Вот в каком соседстве поселился Сережа и курил целый день табак. В один день обошел он все свои хозяйственные принадлежности, видел гумно, скотный двор, птичник и кирпичный завод. Сережа вздохнул, сложил руки и начал курить. К счастью, на третий день его приезда поутру явился в прихожую старый буфетчик в овчинном тулупе и просил доложить его милости, что Николай, дескать, Осипович и Авдотья, дескать, Бонифантьевна Карпентовы покорно просят барина приехать расхлебать вместе с ними щей деревенских. Узнав, что у означенных соседей числилось три барышни-невесты, Сережа обрадовался, нарядился, завился, напомадился, надушился и в дедовских дрожках отправился к Карпентовым, о которых в Петербурге он и от своего лакея слышать бы не захотел.
Так-то обстоятельства меняют людей!.. Размышление сие вам, вероятно, покажется не новым, но оно из числа тех, которые нехотя приходят ежедневно на ум при виде наших грешных мирских слабостей.
Итак, в жилище рода Карпентовых, обыкновенно мрачном и тихом, вдруг появилась какая-то торжественность. Казачку велели заштопать локти и панталоны; на кухне готовятся два лишние блюда; за стол подадут вино сотерн и домашнюю наливку. Авдотья целый день перебегает из кладовых в столовую. Николай Осипович надел что-то похожее на фрак, а Авдотья Бонифантьевна - нечто сходное с чепчиком.

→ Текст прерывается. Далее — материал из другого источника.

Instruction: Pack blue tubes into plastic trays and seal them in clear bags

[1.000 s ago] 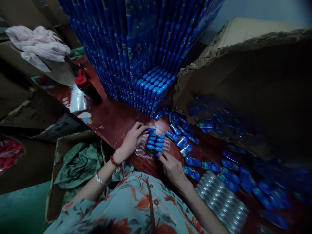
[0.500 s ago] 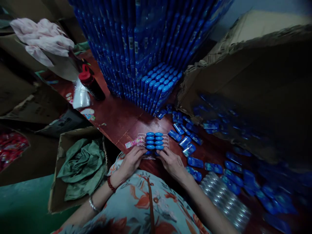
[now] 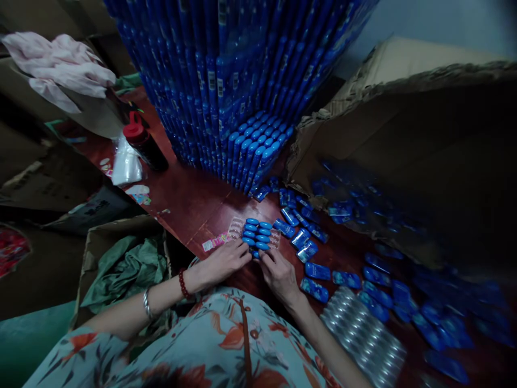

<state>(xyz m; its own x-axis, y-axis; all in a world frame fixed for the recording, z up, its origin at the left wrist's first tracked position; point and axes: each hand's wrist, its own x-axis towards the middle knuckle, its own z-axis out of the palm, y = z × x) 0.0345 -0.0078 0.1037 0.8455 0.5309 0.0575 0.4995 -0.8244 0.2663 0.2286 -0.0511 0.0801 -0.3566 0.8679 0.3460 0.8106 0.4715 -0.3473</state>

Дочери в белых платьях - цвет невинности и душевного спокойствия.
Шаркает Сережа, кланяется и хозяину и хозяйке и спрашивает у всех о здоровье.
- А каковы у вас озими? - говорит старик.

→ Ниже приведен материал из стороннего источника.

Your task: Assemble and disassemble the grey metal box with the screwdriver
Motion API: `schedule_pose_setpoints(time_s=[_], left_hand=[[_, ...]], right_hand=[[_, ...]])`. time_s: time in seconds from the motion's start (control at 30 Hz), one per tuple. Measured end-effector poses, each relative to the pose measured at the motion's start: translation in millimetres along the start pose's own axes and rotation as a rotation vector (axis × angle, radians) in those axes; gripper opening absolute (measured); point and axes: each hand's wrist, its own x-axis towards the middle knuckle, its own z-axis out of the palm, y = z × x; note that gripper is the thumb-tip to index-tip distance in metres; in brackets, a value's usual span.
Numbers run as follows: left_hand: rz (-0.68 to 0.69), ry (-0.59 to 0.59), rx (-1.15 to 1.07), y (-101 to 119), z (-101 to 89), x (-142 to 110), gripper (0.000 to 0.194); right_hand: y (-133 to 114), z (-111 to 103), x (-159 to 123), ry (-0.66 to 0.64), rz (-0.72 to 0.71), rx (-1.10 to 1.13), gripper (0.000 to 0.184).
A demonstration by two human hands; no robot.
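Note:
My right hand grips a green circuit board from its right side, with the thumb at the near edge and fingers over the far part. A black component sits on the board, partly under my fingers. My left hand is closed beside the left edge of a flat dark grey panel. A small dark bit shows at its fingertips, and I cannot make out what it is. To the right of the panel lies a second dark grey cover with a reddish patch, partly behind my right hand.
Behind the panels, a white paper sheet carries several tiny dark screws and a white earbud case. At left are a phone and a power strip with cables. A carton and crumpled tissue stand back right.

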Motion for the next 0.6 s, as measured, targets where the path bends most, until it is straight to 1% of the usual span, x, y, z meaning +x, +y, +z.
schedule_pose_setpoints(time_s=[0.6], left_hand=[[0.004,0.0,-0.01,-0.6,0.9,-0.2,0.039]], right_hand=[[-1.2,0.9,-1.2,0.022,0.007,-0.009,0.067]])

- Слава богу, здоровы, - отвечает Сережа. - Очень благодарен.
- Прошу, батюшка, нас жаловать, - продолжает Николай Осипович. Покойный дедушка частехонько нас навещал - царствие ему небесное! Куда какой проказник был! Бывало, только входит в двери и кричит мой родной: "Ты, Осипыч, каналья, братец, скотина, настоящая скотина! Три дня у меня уж не был; а у меня дворовые новый концерт выучили; жаль, что только без кларнета: я кларнету лоб забрил. Ну-ка, ну-ка, сэови-ка, брат, своих девок да заставь спеть что-нибудь". Куда какой шутник был покойник! Царствие ему небесное. Сам станет бабам подтягивать, а коли в духе, так и плясать начнет. Нет, уж этаких стариков теперь нет!..
- Милости просим садиться, - говорит Авдотья Бонифантьевна.

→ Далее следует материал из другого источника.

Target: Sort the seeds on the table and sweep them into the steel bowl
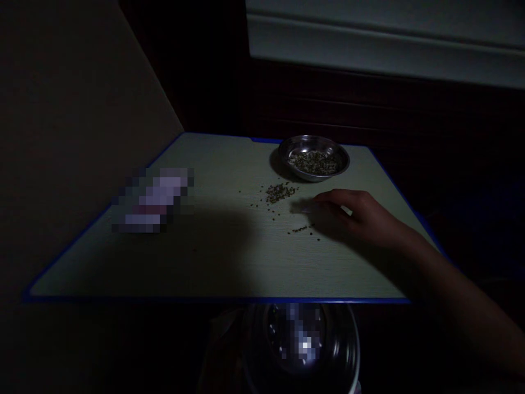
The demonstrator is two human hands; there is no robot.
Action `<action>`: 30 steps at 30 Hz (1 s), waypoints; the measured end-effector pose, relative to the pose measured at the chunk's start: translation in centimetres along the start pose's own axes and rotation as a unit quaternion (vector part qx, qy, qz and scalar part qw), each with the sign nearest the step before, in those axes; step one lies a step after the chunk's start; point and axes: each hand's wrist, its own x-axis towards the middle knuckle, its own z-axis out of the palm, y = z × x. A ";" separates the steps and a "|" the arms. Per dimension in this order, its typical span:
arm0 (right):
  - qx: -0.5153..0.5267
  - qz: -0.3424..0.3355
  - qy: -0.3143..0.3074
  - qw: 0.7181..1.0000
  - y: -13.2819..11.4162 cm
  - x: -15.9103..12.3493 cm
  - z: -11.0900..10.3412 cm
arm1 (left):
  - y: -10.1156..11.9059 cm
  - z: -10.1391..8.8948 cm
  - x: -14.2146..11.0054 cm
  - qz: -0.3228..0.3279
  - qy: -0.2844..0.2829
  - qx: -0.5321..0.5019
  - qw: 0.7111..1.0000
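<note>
My right hand (348,210) reaches in from the right, low over the table, with thumb and fingers pinched together. A small, thin, pale piece (304,208) sticks out to the left of the fingertips; its kind is too dark to make out. Just left of it lies a loose pile of small dark seeds or grains (280,192), with stray ones around. A short line of the same grains (301,229) lies nearer to me. Behind the hand stands a shallow metal bowl (314,175) partly filled with similar grains. My left hand is out of view.
The pale folding table (221,273) has a blue edge. A blurred-out flat object (153,200) lies at its left. Below the front edge is a large shiny round container (348,350). A wall (82,98) flanks the left side; the room is dim.
</note>
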 end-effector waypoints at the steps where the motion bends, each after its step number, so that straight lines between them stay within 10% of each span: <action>1: 0.007 0.005 -0.002 1.000 0.2 -0.2 0.0 | -0.1 0.1 0.0 -0.005 0.000 -0.003 1.000; 30: -0.017 0.046 -0.139 0.989 -1.4 -1.8 -1.0 | -1.8 -0.2 0.5 -0.036 -0.025 0.014 0.999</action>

Начинается разговор вялый и глупый. Дочери шепчутся в углу; Сережа на них поглядывает и говорит комплименты Авдотье Бонифантьевне, которая скромно потупляет глаза.
Подают обед. Сережа сидит подле Олимпиады. Она то вздыхает, то расспрашивает о "Фенелле". Сережа, обрадованный, что есть люди, которые не видали ее пятьдесят раз сряду, объявляет, что, кроме "Фенеллы"
есть еще "Норма". "Норма", удивительная опера известного Беллини, дается в Петербурге в последнем совершенстве.
- Вы музыкант? - тихо спрашивает Олимпиада; а Сережа отвечает казенною фразой:
- Нет, я не музыкант, а очень люблю музыку.
Против него Авдотья беззаботно пользуется сытным обедом, а Поликсена швыряет в нее украдкою хлебными шариками.
Кончился стол.
- Олимпиада, спой что-нибудь.
- Maman, я охрипши.
- Ничего, мой друг, мы люди нестрогие.
Сережа кланяется, подает стул, и Олимпиада просит свою маменьку самым жалобным голосом "не шить ей красного сарафана".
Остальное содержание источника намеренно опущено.